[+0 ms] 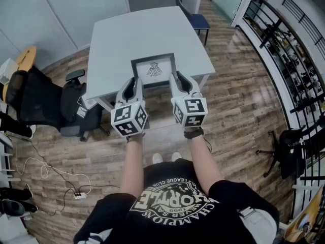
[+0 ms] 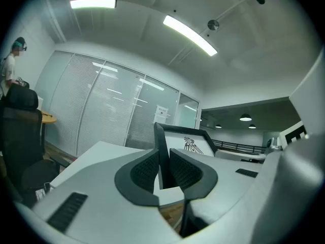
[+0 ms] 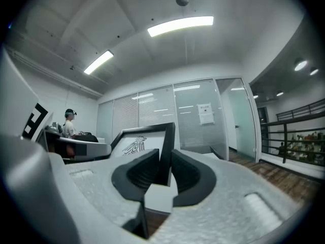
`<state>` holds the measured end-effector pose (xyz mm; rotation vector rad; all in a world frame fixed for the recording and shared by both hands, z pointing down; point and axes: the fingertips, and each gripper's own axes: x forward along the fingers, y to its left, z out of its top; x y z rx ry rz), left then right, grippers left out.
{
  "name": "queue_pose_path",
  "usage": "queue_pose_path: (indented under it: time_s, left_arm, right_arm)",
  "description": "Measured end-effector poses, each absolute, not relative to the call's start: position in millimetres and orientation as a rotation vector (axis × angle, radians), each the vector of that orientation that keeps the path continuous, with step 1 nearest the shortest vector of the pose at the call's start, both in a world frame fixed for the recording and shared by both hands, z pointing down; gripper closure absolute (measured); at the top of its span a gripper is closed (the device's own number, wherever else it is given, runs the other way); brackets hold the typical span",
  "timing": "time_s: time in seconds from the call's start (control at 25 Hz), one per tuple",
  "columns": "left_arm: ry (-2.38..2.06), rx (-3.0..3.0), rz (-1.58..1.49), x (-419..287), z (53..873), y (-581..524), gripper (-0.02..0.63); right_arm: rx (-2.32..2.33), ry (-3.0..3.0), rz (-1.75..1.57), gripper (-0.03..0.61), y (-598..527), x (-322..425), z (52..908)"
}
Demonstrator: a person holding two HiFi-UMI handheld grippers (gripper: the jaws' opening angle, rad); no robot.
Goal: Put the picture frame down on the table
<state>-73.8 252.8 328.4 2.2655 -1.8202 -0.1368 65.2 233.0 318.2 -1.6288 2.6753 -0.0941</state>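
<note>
Both grippers are on the picture frame (image 1: 154, 70), one on each side rail

- Left gripper (image 1: 134, 81): in its own view the fingers (image 2: 144, 171) are clamped on the frame's left rail, with the dark rail standing right in the slot between the pads
- Right gripper (image 1: 175, 79): same story, fingers (image 3: 190, 173) closed on the right rail, which runs up out of the gap
- Frame: black border, white sheet with a dark bird-like emblem. It sits over the near edge of the grey worktop (image 1: 122, 39), with the top edge leaning away from me. From the head view I can't tell if its bottom edge touches the worktop or hangs just above it
- Both gripper views show the frame face between the two tools, emblem visible from either side (image 2: 192, 145) (image 3: 136, 145)
- Both marker cubes face up at the head camera and both forearms are stretched forward, roughly parallel

Surroundings:
- Black office chair (image 1: 35, 98) left of the worktop on the wood floor (image 1: 238, 100)
- Blue chair (image 1: 197, 19) at the far corner
- Dark railing (image 1: 284, 50) along the right
- White power strip (image 1: 77, 194) with cables on the floor, lower left
- One person (image 2: 11, 60) in the background of the left gripper view
- A seated person (image 3: 70, 125) off to the left in the right gripper view
</note>
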Motion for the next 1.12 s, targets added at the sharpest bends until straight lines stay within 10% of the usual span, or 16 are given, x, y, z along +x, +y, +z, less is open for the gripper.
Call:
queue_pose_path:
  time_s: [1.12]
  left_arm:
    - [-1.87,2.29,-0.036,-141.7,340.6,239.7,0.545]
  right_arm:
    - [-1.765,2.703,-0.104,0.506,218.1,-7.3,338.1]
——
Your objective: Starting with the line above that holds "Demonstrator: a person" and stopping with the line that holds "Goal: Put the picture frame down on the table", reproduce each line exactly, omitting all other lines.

Result for this task:
Demonstrator: a person holding two HiFi-UMI handheld grippers (gripper: the jaws' opening angle, rad); no robot.
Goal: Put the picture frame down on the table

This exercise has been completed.